[EXERCISE REQUIREMENTS]:
Your answer must be a word-for-word copy of the listing, with all pictures excluded.

[SUPPLIED INFORMATION]:
§ §

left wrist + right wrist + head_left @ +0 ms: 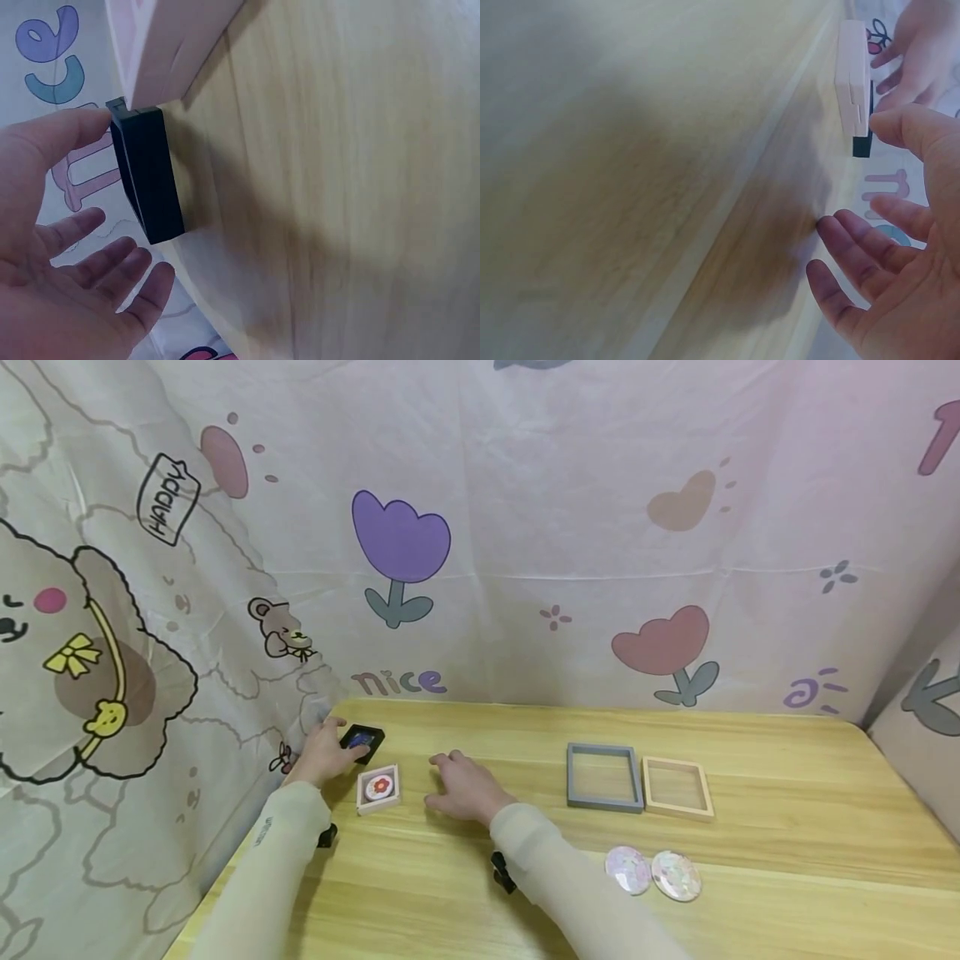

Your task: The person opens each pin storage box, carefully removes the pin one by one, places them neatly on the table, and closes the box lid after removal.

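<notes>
At the table's far left lies a small black frame point(372, 734) with a blue picture inside. My left hand point(323, 753) is beside it; in the left wrist view the thumb tip meets or nearly meets a corner of the frame point(150, 176), while the other fingers stay spread and relaxed. Just nearer sits a pale pink frame point(362, 803) holding a round white disc with a red flower point(379, 787). To its right, my right hand point(467, 787) hovers low over or rests on the wood, fingers loosely bent, holding nothing.
Toward the right are a grey square frame point(572, 777) and a smaller cream frame point(703, 790) side by side. Two shiny round discs, one pinkish point(628, 870) and one whitish point(677, 876), lie nearer. A printed curtain point(517, 635) hangs along the table's back and left edges.
</notes>
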`<move>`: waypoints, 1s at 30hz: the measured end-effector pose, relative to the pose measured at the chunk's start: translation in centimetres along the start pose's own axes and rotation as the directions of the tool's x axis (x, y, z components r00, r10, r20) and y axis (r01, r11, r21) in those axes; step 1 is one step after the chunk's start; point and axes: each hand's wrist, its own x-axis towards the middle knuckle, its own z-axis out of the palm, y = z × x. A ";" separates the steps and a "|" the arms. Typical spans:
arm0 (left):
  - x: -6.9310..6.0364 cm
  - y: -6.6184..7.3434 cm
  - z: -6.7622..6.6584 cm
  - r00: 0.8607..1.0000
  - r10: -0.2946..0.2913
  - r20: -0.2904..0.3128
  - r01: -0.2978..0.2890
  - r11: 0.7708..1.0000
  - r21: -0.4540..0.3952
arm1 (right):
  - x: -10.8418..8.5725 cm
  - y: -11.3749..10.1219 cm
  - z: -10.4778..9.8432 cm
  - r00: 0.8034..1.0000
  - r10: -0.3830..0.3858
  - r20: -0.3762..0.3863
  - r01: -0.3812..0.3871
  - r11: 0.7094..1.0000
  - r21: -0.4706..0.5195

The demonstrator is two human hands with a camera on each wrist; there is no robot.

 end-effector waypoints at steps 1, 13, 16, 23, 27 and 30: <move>0.0 0.2 0.0 1.000 0.000 0.006 0.000 1.000 0.005 | 0.0 0.0 0.0 1.000 0.000 -0.001 0.000 1.000 -0.003; 0.9 1.0 1.0 0.999 0.017 0.040 -0.019 0.999 0.030 | 0.2 -0.1 0.2 1.000 0.009 0.001 -0.009 1.000 0.002; 1.1 1.3 1.2 0.999 0.027 0.045 -0.029 0.999 0.034 | 0.3 0.0 0.2 1.000 0.013 0.001 -0.013 1.000 0.003; 1.5 2.6 1.7 0.996 0.038 0.078 -0.042 0.998 0.053 | 0.3 0.1 0.4 1.000 0.023 -0.002 -0.023 1.000 0.000; 1.7 3.4 2.0 0.994 0.046 0.096 -0.052 0.997 0.054 | 0.4 0.2 0.4 1.000 0.025 -0.005 -0.025 1.000 -0.014; 1.8 4.0 2.4 0.992 0.061 0.112 -0.064 0.998 0.026 | 0.3 0.2 0.4 1.000 0.026 -0.005 -0.026 0.999 -0.019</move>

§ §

[OUTPUT]:
left wrist + right wrist + head_left @ +0 ms: 

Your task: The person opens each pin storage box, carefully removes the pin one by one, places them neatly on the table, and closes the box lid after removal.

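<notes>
At the table's far left lies a small black frame point(372, 734) with a blue picture inside. My left hand point(323, 753) is beside it; in the left wrist view the thumb tip meets or nearly meets a corner of the frame point(150, 176), while the other fingers stay spread and relaxed. Just nearer sits a pale pink frame point(362, 803) holding a round white disc with a red flower point(379, 787). To its right, my right hand point(467, 787) hovers low over or rests on the wood, fingers loosely bent, holding nothing.
Toward the right are a grey square frame point(572, 777) and a smaller cream frame point(703, 790) side by side. Two shiny round discs, one pinkish point(628, 870) and one whitish point(677, 876), lie nearer. A printed curtain point(517, 635) hangs along the table's back and left edges.
</notes>
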`<move>`: waypoints, 1s at 30hz: the measured end-effector pose, relative to the pose measured at the chunk's start: translation in centimetres along the start pose's own axes and rotation as the directions of the tool's x axis (x, y, z components r00, r10, r20) and y axis (r01, r11, r21) in those axes; step 1 is one step after the chunk's start; point and axes: each hand's wrist, its own x-axis towards the middle knuckle, its own z-axis out of the palm, y = z × x. A ";" separates the steps and a "|" the arms. Typical spans:
arm0 (left):
  - x: -6.9310..6.0364 cm
  - y: -6.6184..7.3434 cm
  - z: -6.7622..6.6584 cm
  - r00: 0.8607..1.0000
  - r10: -0.2946..0.2913
  - r20: -0.2904..0.3128
  - r01: -0.2978..0.2890
  - r11: 0.7708..1.0000
  - r21: -0.4540..0.3952
arm1 (right):
  - x: -10.8418..8.5725 cm
  - y: -11.3749..10.1219 cm
  - z: -10.4778..9.8432 cm
  - r00: 0.8034..1.0000
  - r10: -0.3830..0.3858
  - r20: -0.3762..0.3863
  - r01: -0.3812..0.3871
  - r11: 0.7094..1.0000
  - r21: -0.4706..0.5195

The demonstrator is two human hands with a camera on each wrist; there is no robot.

 end-effector waypoints at steps 1, 13, 16, 23, 27 and 30: <move>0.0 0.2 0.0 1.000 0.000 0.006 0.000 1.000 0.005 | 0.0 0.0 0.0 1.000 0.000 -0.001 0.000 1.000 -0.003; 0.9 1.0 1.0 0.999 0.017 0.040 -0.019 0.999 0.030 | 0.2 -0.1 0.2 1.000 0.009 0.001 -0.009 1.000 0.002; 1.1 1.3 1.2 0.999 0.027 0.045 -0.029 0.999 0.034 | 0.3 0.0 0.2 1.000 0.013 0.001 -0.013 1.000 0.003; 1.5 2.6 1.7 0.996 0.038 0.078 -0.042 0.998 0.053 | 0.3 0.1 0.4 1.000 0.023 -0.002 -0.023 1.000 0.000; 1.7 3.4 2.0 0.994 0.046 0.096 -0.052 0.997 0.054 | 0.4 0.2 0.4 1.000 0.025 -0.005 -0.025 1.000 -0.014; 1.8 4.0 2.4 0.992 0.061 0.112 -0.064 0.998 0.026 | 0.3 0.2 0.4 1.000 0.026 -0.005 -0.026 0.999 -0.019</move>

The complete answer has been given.